> What this task involves: Print the lines exactly. Start at the first line of the material below, end with the line that contains "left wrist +", and skip all pictures.

> Stored data:

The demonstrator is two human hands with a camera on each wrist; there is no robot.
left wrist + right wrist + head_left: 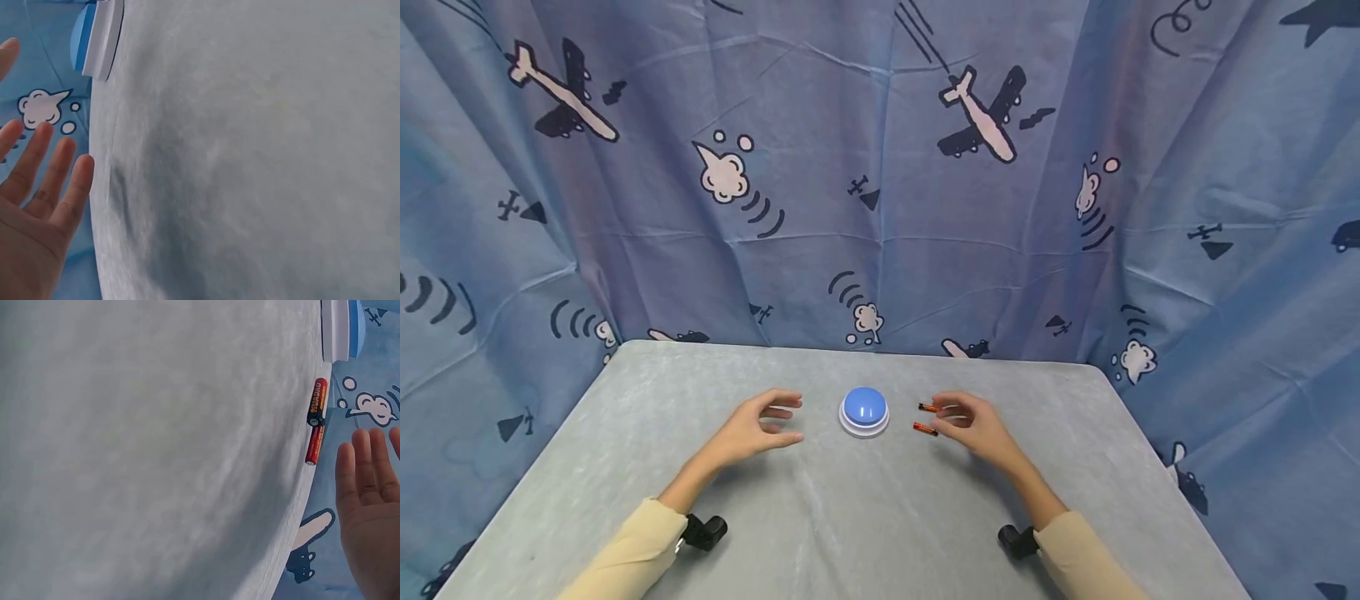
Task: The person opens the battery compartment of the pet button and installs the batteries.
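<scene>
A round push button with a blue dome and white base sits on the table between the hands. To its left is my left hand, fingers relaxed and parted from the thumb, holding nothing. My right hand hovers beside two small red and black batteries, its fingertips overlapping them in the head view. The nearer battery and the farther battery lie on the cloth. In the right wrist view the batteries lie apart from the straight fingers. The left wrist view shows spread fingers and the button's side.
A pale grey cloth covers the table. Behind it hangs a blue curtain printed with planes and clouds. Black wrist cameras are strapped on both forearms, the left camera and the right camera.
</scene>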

> Result:
The demonstrator is two human hands with a camera on each wrist; there is no robot.
left wrist + right wrist + head_left: 

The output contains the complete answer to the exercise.